Wednesday, August 21, 2019

Writing Wednesday: Speaking Up to Self Promote

So I was at my usual Monday evening yoga class and realized during opening meditation that I hadn't paid. Yeah, it harshed with my relaxation a bit, but I quickly decided I had enough cash in my purse to hand the teacher cash at the end and be all set for the next month.

I had a fairly successful book signing on Friday where everyone paid cash. What better way to spend it than on yoga class, right?

Afterward I spoke with the teacher, and she said, no problem, don't worry, and I said "I had a good book signing, so you should take the money while I have it."

The teacher - and the entire class - did a double take. Silence filled the room for a split second or two before they all began asking questions at once, and I realized NONE OF THEM KNEW I WROTE BOOKS.

This is an affluent group of women, mostly older than myself, who do yoga once or twice a week, drink wine, travel, and of course read... and I'd never thought to mention to any of them that I write romance and romantic suspense.

Granted, it's not like we go out for cocktails after class or anything. But I've seen many of them once a week for the last six or eight months.

Do you have groups of friends like that or does everyone know you're an author?

Am I the only one who "keeps secrets" as one of the ladies accused?

Maybe it's because I'm not sure how to open that conversation. How do you work it into a conversation when you meet new people? Or with a group of people you know or work with?

If you have told people, how did they react? Were they interested in buying and reading your books?

Now I need to decide if I'm going to take some books with me next Monday to class. The teacher already said she thought it would be a good idea. So maybe....

In the meantime, Happy Writing to All!


  1. Great post. I always keep books in my trunk and bookmarks in my bag.

  2. When people ask me what I do, I tell them, "I lie for a living. What do you do?". That usually makes them laugh and opens the discussion. I never just tell people I'm a writer. It feels self-serving - like saying, "Hi, I sell Amway. Can we talk?" It's awkward.

  3. Good post! I always have bookmarks and postcards in my purse, and books in car, but I still find myself flustered when people ask or find out. What to say. Do we talk it down (usually)? Sometimes I do offer the info (and hey, now my mechanic and my pizza shop owner - both older males - have read my books!). The other day, yeah, my husband asked what do I say when people ask. Am I a writer? Or am I an author? I was like, well, dunno. Depends on the audience I guess...

  4. Good point to bring up!
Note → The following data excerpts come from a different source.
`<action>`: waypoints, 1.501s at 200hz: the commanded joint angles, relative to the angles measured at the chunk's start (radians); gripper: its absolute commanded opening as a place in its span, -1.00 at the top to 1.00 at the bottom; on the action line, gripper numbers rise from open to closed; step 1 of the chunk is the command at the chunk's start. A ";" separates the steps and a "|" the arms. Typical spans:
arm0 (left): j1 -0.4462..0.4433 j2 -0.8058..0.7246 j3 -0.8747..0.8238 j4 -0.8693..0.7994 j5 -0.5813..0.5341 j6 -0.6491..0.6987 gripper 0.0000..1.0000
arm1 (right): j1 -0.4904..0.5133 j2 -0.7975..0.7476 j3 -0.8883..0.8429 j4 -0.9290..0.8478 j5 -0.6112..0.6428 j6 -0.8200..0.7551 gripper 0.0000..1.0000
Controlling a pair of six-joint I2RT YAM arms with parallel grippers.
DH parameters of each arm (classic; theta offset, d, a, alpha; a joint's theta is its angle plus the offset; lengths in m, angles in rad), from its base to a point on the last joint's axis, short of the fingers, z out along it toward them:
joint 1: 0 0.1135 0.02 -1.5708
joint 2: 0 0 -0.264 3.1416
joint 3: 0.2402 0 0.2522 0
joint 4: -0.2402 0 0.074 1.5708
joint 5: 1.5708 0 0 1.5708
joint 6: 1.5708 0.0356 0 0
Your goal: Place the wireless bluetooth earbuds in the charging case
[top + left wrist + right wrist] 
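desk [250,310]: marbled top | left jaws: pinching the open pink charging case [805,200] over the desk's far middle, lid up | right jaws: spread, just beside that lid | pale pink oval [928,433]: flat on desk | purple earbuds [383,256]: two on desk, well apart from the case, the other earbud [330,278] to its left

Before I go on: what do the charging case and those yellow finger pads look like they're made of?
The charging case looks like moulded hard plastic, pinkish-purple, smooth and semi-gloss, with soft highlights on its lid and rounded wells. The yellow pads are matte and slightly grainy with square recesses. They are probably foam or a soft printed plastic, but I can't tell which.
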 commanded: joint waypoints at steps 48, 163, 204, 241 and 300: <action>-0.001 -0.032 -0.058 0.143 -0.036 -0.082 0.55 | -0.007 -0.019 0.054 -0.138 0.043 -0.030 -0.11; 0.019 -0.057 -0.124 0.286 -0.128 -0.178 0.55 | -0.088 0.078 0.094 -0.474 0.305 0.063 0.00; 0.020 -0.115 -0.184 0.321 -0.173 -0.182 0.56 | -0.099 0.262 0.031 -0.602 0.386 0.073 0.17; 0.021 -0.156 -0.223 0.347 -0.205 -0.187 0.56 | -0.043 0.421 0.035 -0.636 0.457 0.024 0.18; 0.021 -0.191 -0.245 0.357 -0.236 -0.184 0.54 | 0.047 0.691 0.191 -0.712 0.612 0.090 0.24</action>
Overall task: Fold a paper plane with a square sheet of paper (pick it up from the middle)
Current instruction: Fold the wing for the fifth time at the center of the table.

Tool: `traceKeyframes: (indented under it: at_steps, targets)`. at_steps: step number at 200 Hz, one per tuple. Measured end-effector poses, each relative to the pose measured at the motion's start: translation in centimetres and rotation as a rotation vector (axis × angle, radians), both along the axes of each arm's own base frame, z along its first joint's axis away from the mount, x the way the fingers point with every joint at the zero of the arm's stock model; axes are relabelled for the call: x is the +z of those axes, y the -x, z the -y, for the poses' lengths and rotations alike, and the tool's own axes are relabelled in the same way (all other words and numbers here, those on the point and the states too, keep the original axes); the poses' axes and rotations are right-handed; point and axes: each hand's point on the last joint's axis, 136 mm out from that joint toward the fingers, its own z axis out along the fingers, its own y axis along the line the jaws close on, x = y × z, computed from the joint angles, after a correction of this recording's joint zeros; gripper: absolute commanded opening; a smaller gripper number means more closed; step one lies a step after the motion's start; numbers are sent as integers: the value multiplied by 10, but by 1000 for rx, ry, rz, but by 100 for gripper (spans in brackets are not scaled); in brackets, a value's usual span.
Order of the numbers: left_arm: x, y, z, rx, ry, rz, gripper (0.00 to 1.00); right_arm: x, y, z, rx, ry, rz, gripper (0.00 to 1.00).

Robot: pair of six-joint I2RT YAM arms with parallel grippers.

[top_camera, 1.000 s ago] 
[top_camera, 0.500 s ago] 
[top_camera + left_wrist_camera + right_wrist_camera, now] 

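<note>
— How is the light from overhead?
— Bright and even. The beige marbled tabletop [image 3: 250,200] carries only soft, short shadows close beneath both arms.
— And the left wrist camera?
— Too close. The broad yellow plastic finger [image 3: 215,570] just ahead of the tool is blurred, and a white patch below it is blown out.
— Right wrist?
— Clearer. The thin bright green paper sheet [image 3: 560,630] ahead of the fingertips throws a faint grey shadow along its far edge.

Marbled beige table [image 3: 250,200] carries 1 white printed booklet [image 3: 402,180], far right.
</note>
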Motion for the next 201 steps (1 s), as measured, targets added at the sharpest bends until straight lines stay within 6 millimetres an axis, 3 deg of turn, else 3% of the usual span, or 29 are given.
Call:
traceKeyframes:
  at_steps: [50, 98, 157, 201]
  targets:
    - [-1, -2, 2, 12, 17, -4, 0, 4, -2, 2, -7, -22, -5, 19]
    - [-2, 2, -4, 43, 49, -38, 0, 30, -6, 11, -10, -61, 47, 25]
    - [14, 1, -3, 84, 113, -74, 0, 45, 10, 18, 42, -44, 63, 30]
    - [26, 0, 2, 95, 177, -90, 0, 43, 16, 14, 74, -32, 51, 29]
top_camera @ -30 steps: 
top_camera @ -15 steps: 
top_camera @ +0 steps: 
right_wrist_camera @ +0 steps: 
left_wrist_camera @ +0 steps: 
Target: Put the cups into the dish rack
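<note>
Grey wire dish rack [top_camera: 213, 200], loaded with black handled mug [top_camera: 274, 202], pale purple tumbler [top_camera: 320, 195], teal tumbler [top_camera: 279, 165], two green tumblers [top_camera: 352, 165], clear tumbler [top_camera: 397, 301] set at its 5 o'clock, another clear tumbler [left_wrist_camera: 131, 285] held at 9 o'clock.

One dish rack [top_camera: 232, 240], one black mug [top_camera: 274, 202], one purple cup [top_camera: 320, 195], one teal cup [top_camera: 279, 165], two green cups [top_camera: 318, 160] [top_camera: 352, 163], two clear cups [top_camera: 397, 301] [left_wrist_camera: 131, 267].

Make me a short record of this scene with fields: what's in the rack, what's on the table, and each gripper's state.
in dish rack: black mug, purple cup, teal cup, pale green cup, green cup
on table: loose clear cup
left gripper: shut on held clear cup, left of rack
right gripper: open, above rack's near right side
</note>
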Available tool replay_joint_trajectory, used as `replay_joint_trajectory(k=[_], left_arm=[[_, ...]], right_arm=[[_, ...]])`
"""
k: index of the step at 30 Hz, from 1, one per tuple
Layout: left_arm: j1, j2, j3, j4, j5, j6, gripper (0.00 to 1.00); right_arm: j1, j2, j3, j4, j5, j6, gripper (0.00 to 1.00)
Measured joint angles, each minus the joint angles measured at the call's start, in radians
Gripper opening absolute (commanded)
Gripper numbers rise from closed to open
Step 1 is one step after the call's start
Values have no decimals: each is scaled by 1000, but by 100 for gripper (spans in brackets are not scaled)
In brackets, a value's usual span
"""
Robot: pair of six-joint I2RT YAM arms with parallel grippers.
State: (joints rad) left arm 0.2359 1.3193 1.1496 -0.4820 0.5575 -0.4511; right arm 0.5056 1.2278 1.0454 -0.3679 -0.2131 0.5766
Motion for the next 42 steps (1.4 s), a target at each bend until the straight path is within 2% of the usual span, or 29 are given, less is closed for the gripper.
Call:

I always keep a bookmark handy and a box of books in the truck. In case you missed my blog yesterday, Tena left it up: Stop by if you get a chance!

  5. Great post! I carry business cards in my purse, books and swag in my car. but also find it difficult to "toot the horn," so to speak. For me, writing is such a solitary, personal experience, esp. when writing about a family saga. That family becomes mine. I don't even let anyone read what I write until I've edited and polished it at least six times before turning it over to a WRP editor. It used to be that an agent did the selling for you and talent helped place you in the winning circle. With all the competition for readers today, we are forced into a role that doesn't come naturally and takes up so much time that could be spent writing. I often wonder how many great writers fade into oblivion because they simply can't drag themselves into the marketing arena or afford to pay for help?

  6. Great Post.I carry post cards with my books listed and business cards with me at all times. I whip them out when asked what i do, in addition I say I tell tales for a living. Good for a laugh and break the ice. I wasn't always to brave, but the longer you write the easier it gets, since promo is the name of the game.

  7. I live in a small farm town. A blinking light at the intersection, lots of tractors and Amish buggies. I sub part time at the school, yet there are only a handful of people in town (mostly those regulars from the fitness center) who know I'm a writer. Only a very few at my full-time job know I write and I've been there for 25 years. I guess it comes from me keeping my religious and political beliefs to myself. I don't push my writing, but if someone asks, I tell them. Then when they ask what I write and I say, historical romance, I usually get that deadpan, "Oh," response. For some reason there is still that negative connotation regarding the genre. Of course, I do live in a small town with 60% Amish and the rest English. We have one school and 4 churches, not counting the Amish. So I keep my writing to myself. Even the library hasn't been too receptive. I drive to other towns and libraries to promote instead.

  8. I guess I'm a ham at heart, as I have no problem letting people know about my books. For example, I plugged my first author event at my belly dance class the other night and left a stack of bookmarks. You never know where your next sale might come from, and I'll admit to enjoying the look of surprise on people's faces when the learn the nice middle-aged lady writes steamy romance.

  9. Most people outside of close family and friends don't know I write. And out of those, only about 4 of them have read a book of mine even though they are interested in my career. I've had friends I told tell me that they don't have time to read or aren't interested in what I write. At my job, only two people knew since I was afraid it would be classified as a conflict of interest. Of course if someone asks, I'll tell them. I just wish all those people who think it's so cool that I write would actually read a romance book! :)

  10. I enjoyed your post. Like you, I don't usually tell people I write. I don't know why. Thanks for sharing.